- WORK ORDER:
Give the data again exactly, without its images.

───── MATERIAL PROVIDED ─────

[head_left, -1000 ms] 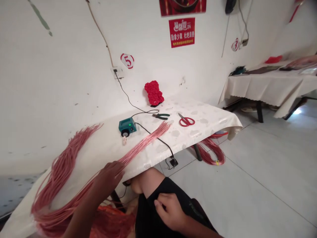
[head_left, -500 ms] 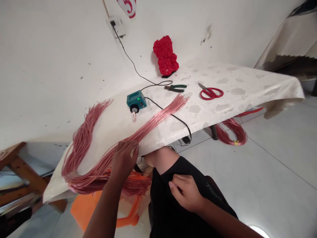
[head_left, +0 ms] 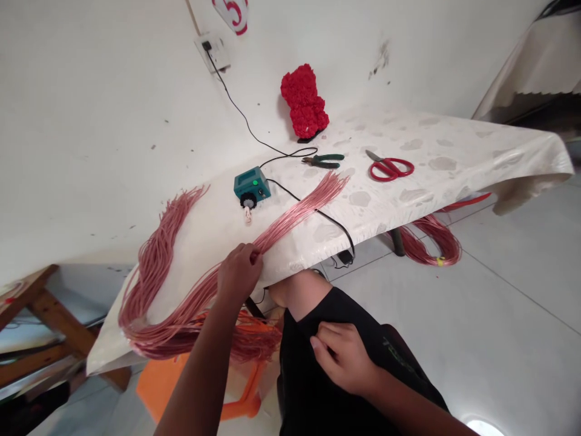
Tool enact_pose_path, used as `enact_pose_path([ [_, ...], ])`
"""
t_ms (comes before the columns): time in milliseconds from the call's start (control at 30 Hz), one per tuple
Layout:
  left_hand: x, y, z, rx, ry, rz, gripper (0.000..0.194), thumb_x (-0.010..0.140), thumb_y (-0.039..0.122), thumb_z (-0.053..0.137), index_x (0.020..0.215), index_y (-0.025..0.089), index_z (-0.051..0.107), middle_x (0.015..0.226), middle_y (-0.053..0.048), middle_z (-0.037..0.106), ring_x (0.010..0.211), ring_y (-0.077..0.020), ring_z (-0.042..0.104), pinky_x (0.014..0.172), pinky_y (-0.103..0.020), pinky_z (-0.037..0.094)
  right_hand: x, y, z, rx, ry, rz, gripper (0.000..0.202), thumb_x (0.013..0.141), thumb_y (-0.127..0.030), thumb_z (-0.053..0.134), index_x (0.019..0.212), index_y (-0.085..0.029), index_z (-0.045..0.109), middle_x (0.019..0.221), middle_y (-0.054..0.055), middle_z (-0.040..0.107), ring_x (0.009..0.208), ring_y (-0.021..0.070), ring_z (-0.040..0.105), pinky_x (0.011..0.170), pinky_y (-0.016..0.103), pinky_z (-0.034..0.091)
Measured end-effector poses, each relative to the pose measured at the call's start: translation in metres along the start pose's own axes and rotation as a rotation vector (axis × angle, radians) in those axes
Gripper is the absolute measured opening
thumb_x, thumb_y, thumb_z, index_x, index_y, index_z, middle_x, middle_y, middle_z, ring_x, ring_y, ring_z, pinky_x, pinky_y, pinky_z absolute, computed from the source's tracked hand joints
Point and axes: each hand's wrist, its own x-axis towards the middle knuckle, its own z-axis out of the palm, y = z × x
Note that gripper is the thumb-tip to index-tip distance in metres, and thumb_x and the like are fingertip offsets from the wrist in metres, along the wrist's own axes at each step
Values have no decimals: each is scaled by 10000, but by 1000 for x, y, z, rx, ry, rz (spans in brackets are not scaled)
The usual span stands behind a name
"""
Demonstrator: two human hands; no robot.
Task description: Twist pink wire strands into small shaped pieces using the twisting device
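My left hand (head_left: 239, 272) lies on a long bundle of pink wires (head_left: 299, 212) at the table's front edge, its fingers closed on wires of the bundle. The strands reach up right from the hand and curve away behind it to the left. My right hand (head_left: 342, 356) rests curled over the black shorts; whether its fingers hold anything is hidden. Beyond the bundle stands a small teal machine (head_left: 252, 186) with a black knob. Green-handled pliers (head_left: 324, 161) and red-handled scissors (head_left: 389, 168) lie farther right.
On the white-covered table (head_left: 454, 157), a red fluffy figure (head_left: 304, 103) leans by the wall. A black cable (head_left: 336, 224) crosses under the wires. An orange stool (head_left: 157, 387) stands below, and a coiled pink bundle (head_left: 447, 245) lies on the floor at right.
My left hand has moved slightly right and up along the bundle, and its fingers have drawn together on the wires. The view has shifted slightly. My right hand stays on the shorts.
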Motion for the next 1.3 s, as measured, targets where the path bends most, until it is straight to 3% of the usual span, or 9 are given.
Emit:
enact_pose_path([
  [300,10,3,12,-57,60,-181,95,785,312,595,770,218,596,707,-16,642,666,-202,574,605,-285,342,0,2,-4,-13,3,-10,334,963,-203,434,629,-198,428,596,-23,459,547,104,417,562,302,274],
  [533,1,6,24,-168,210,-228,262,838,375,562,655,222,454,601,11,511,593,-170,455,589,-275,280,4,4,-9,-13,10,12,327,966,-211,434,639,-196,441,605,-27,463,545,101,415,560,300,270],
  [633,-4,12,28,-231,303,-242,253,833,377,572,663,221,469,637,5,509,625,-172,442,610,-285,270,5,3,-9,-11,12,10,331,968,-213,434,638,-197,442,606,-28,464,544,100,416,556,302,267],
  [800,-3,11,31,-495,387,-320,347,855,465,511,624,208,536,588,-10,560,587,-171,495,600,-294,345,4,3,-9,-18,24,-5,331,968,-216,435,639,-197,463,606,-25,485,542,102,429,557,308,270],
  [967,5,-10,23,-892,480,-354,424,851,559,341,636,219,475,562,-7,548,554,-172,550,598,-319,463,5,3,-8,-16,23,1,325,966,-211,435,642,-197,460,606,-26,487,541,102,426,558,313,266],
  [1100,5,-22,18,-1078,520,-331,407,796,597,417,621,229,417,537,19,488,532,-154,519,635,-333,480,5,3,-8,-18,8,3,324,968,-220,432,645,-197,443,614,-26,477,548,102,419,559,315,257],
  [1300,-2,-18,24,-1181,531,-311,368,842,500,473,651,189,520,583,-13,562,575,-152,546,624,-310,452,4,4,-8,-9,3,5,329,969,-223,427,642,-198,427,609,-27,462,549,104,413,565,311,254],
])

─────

- SOLUTION FOR THIS EXERCISE:
[head_left, -1000 ms] 
[head_left, -500 ms] 
[head_left, +0 ms] 
Tool enact_pose_path, used as `enact_pose_path([ [_, ...], ])`
"""
t_ms (comes before the columns): time in milliseconds from the call's start (control at 30 Hz), one per tuple
Layout:
  left_hand: x, y, z, rx, ry, rz, gripper (0.000..0.194), thumb_x (-0.010..0.140), thumb_y (-0.039..0.122), thumb_z (-0.053..0.137), index_x (0.020..0.215), index_y (-0.025..0.089), index_z (-0.051..0.107), middle_x (0.015..0.226), middle_y (-0.053..0.048), middle_z (-0.037..0.106), ring_x (0.010..0.211), ring_y (-0.077..0.020), ring_z (-0.042..0.104), pinky_x (0.014..0.172), pinky_y (-0.103..0.020), pinky_z (-0.037..0.094)
  right_hand: x, y, z, rx, ry, rz, gripper (0.000..0.202), thumb_x (0.013..0.141), thumb_y (-0.127..0.030), thumb_z (-0.053..0.134), index_x (0.019..0.212), index_y (-0.085..0.029), index_z (-0.045..0.109), middle_x (0.019..0.221), middle_y (-0.054..0.055), middle_z (-0.040..0.107), ring_x (0.009..0.208), ring_y (-0.021..0.070), ring_z (-0.040..0.105), pinky_x (0.011..0.170), pinky_y (-0.016..0.103), pinky_z (-0.034..0.091)
Measured end-effector poses, each relative to the pose measured at the call's start: translation in metres along the start pose's own axes and rotation as a rotation vector (axis × angle, radians) in those axes
Gripper is the absolute measured opening
thumb_x, thumb_y, thumb_z, index_x, index_y, index_z, middle_x, middle_y, middle_z, ring_x, ring_y, ring_z, pinky_x, pinky_y, pinky_z absolute, computed from the source's tracked hand joints
Point and axes: each hand's wrist, its own x-axis towards the middle knuckle, its own z-axis out of the palm, y = z × x
Note that gripper is the thumb-tip to index-tip distance in metres, and thumb_x and the like are fingertip offsets from the wrist in metres, along the wrist's own axes at each step
Values have no decimals: each is scaled by 10000, but by 1000 for x, y, z, rx, ry, rz (spans in brackets are not scaled)
The usual span stands behind a name
"""
Demonstrator: two human hands; no robot.
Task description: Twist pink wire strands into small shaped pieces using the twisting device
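My left hand (head_left: 239, 272) lies on a long bundle of pink wires (head_left: 299, 212) at the table's front edge, its fingers closed on wires of the bundle. The strands reach up right from the hand and curve away behind it to the left. My right hand (head_left: 342, 356) rests curled over the black shorts; whether its fingers hold anything is hidden. Beyond the bundle stands a small teal machine (head_left: 252, 186) with a black knob. Green-handled pliers (head_left: 324, 161) and red-handled scissors (head_left: 389, 168) lie farther right.
On the white-covered table (head_left: 454, 157), a red fluffy figure (head_left: 304, 103) leans by the wall. A black cable (head_left: 336, 224) crosses under the wires. An orange stool (head_left: 157, 387) stands below, and a coiled pink bundle (head_left: 447, 245) lies on the floor at right.
My left hand has moved slightly right and up along the bundle, and its fingers have drawn together on the wires. The view has shifted slightly. My right hand stays on the shorts.
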Motion for the next 1.3 s, as measured, targets where the path bends most, until it is straight to 3% of the usual span, or 9 are given.
Emit:
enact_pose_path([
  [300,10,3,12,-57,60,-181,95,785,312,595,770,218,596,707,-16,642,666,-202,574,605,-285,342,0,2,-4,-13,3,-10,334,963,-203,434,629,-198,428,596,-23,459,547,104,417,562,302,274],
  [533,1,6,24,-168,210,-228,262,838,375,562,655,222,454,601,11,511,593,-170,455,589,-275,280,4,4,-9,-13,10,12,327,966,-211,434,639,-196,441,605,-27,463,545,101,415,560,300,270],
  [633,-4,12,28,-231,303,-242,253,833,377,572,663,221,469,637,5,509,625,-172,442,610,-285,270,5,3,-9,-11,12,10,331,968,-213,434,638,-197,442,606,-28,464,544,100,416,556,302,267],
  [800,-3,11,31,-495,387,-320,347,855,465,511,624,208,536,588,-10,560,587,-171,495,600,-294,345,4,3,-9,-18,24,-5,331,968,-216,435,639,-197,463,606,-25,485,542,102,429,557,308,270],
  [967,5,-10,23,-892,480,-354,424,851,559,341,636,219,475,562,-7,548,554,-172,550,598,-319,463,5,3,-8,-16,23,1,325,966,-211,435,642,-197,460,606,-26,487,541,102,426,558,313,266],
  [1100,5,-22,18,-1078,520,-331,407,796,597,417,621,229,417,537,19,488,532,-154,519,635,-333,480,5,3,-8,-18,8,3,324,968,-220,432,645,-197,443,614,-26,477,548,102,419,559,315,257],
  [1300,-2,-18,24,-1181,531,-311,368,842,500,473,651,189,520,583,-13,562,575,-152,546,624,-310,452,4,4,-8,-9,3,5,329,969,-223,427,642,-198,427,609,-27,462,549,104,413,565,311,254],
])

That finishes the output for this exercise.